A mis amiguitos de la escuela les conté que mi papá era el Viejito de la Noche Buena (a pesar de que en ese tiempo mi papá era un hombre joven, apuesto. A pesar de ser chaparrito, cuando vestía de traje se parecía a los actores que salían en las películas que veía en el Cine Montebello). Todos mis amigos dijeron que no descubría nada nuevo. Esa mañana -bola de cabrones- descubrí que cada uno de los papás del mundo era El Viejito de la Noche Buena. La banderilla más profunda me la dio el torero de la última faena: “El Viejito no existe”.
El Víctor (cara de mi coyol izquierdo) me jodió para siempre.
No me quedó más que botar mi mochila de candidez y adoptar otra. Desde entonces la vida me ha enseñado que para crecer debemos botar los sueños inocentes. ¡Qué joda! Descubrimos que lo más sublime es mentira. Lo único real es la mierda de todos los días.
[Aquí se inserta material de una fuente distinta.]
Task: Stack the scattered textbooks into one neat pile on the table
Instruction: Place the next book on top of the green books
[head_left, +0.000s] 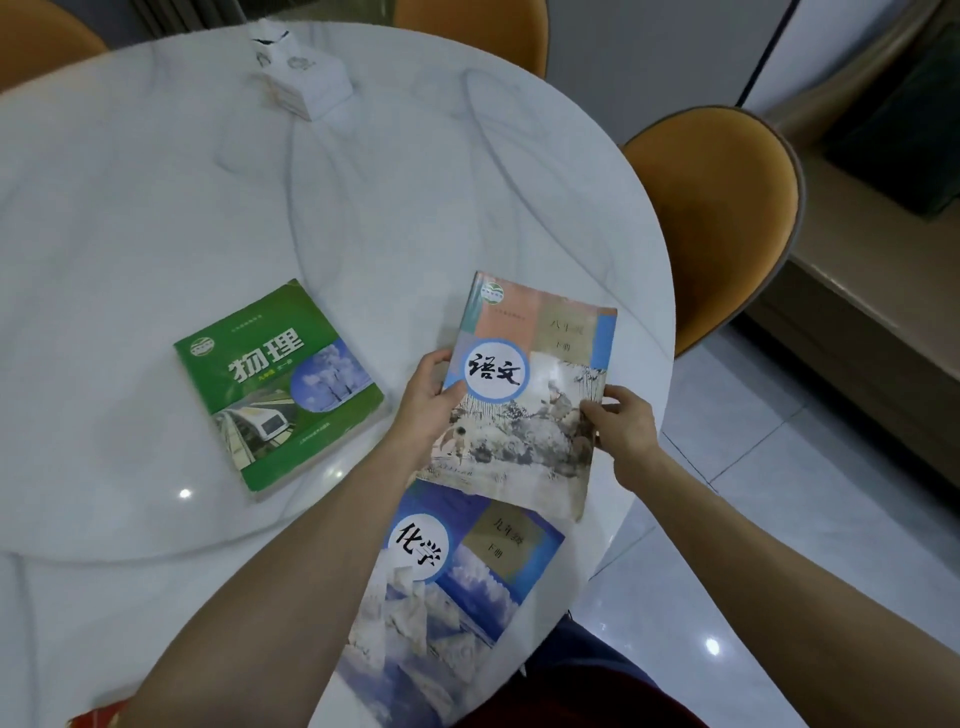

Por esto, cuando un presidente municipal de Comitán o un gobernador de Chiapas o un presidente de México, promete algo ¡no le creo! Soy el hombre más escéptico del mundo. Ya sé que El Viejito que me regalaba ¡no existe! Y para acabarla de joder mi papá ya no vive.
Crecí, me casé y tuve dos hijos. Cuando Alejandro tuvo siete u ocho años descubrió que Santa Clós era un invento, pero Fernando, mi hijo menor, aún creía en Santa. Mi hijo Alejandro se pavoneaba, como si ese conocimiento le otorgara madurez. Pensé entonces que los niños habían cambiado. Ya no vivían en mundos de ilusión, sino en mundos reales y tangibles. Entonces, en intento de que mi Fernando también se sintiera orgulloso de poseer un conocimiento de gente “grande” le dije que Santa no existía. Mi hijo me quedó viendo con una cara de perrito y se echó a llorar.
Pobre de mi Fer, fui su Víctor. Lo jodí para siempre.